ABOUT THIS TASK:
An exact copy of the listing is required, with its pictures removed.

EXERCISE DATA:
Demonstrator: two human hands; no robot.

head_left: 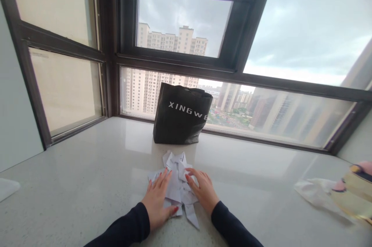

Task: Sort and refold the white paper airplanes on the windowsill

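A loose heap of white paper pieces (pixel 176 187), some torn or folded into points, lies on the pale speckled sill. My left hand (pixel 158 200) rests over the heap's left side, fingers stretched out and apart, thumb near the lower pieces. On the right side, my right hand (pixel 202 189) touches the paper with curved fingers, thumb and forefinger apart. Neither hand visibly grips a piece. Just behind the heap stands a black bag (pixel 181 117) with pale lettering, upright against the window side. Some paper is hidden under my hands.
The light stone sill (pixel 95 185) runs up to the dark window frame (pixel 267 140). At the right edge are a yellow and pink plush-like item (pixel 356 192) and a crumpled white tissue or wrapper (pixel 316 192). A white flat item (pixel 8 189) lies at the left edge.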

SOLUTION TO THE EXERCISE:
Demonstrator: two human hands; no robot.

head_left: 

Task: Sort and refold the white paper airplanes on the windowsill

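A loose heap of white paper pieces (pixel 176 187), some torn or folded into points, lies on the pale speckled sill. My left hand (pixel 158 200) rests over the heap's left side, fingers stretched out and apart, thumb near the lower pieces. On the right side, my right hand (pixel 202 189) touches the paper with curved fingers, thumb and forefinger apart. Neither hand visibly grips a piece. Just behind the heap stands a black bag (pixel 181 117) with pale lettering, upright against the window side. Some paper is hidden under my hands.
The light stone sill (pixel 95 185) runs up to the dark window frame (pixel 267 140). At the right edge are a yellow and pink plush-like item (pixel 356 192) and a crumpled white tissue or wrapper (pixel 316 192). A white flat item (pixel 8 189) lies at the left edge.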

The exercise asks for nothing more.